> Requirement
Your answer must be every line of the data that contains "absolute".

> Material to process
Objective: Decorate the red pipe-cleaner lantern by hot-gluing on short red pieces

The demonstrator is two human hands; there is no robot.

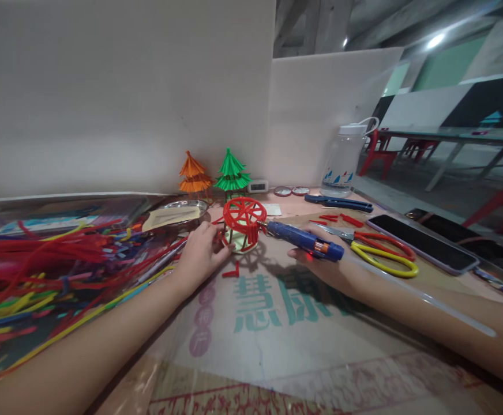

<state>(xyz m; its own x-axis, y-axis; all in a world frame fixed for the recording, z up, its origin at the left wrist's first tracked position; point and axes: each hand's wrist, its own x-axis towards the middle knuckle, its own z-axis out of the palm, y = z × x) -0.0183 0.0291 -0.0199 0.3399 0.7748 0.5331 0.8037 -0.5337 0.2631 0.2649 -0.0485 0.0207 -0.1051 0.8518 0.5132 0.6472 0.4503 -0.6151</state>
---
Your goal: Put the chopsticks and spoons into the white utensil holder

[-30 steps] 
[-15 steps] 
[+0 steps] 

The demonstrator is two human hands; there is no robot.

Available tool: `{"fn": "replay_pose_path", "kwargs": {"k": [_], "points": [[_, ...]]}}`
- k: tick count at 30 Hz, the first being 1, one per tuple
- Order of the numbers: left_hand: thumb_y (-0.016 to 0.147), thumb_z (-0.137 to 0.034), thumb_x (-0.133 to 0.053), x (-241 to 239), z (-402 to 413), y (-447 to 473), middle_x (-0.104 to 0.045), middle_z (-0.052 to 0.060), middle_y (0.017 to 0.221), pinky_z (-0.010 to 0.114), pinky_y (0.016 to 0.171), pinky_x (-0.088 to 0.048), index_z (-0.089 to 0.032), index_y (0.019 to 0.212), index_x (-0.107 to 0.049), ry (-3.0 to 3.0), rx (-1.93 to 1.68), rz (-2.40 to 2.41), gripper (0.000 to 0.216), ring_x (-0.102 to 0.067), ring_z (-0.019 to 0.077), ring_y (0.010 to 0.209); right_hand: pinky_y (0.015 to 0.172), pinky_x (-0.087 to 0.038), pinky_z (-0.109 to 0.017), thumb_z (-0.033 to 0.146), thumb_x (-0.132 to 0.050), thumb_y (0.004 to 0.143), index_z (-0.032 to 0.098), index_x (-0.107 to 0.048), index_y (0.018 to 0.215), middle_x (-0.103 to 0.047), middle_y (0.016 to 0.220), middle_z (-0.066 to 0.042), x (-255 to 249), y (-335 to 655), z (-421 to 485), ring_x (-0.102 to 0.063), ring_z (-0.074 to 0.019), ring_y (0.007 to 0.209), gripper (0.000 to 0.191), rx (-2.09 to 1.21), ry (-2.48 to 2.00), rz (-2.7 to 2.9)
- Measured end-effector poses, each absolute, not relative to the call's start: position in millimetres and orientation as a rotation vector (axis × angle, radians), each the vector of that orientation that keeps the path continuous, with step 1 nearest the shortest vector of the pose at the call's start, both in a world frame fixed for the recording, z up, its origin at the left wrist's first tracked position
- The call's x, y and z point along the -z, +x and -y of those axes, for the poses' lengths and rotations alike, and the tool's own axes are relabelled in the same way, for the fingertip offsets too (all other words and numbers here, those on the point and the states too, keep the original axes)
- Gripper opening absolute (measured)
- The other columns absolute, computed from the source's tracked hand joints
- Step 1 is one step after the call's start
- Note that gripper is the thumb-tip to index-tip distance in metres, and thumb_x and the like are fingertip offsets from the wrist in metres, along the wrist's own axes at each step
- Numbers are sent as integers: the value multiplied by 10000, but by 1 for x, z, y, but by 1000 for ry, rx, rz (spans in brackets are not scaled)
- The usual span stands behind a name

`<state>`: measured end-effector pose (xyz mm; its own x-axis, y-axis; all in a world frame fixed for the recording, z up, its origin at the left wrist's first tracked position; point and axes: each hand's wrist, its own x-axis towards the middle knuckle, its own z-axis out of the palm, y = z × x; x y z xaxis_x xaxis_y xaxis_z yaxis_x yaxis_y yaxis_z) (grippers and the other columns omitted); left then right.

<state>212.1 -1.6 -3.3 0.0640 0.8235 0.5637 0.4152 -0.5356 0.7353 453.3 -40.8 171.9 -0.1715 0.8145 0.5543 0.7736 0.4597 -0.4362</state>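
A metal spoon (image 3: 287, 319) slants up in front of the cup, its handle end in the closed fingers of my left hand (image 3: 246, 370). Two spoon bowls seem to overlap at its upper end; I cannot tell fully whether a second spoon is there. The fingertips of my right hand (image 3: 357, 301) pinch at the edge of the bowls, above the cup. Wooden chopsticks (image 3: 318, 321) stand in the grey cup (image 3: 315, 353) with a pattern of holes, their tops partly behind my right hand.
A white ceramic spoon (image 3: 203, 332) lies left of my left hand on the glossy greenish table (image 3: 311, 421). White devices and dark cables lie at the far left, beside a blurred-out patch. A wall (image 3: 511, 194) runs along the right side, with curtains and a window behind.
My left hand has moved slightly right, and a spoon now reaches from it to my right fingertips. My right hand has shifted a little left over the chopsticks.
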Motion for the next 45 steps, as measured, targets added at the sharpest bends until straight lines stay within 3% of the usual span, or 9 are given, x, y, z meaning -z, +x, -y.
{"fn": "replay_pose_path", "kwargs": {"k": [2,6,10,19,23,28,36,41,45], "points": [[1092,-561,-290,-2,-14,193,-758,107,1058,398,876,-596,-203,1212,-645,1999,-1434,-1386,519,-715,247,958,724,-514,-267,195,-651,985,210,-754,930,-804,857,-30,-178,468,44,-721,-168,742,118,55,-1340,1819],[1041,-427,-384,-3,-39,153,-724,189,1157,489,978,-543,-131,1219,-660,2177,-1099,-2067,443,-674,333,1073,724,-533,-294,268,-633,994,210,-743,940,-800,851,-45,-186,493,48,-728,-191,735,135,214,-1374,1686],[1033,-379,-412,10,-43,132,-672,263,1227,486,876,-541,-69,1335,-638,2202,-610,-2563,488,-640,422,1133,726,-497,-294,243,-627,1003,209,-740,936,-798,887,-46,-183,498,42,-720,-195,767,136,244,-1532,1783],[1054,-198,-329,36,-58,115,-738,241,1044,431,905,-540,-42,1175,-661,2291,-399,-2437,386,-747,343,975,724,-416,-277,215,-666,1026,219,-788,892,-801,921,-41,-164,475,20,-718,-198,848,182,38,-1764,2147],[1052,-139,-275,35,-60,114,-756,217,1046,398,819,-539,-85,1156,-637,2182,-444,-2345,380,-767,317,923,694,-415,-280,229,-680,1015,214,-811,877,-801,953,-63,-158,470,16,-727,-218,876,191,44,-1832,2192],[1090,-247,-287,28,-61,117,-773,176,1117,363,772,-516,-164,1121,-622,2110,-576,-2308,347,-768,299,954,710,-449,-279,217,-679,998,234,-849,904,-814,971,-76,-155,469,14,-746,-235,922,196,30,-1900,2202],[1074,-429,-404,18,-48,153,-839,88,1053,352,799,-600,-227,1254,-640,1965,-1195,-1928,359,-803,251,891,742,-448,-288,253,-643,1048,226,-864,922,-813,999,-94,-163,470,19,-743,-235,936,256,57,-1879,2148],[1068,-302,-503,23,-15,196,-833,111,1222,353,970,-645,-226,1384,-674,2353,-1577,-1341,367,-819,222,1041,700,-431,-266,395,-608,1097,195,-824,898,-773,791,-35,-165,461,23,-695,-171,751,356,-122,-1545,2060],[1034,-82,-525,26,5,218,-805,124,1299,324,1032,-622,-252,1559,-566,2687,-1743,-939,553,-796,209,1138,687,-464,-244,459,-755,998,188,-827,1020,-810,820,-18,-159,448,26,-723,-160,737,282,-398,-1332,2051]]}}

> Answer to the problem
- Measured end-effector poses, each absolute, not relative to the call's start: position in millimetres and orientation as a rotation vector (axis × angle, radians), each the vector of that orientation that keeps the path continuous, with step 1 nearest the shortest vector of the pose at the call's start, both in a world frame fixed for the recording, z up, its origin at the left wrist's first tracked position
- Gripper opening absolute (measured)
- The other columns absolute, computed from the source's tracked hand joints

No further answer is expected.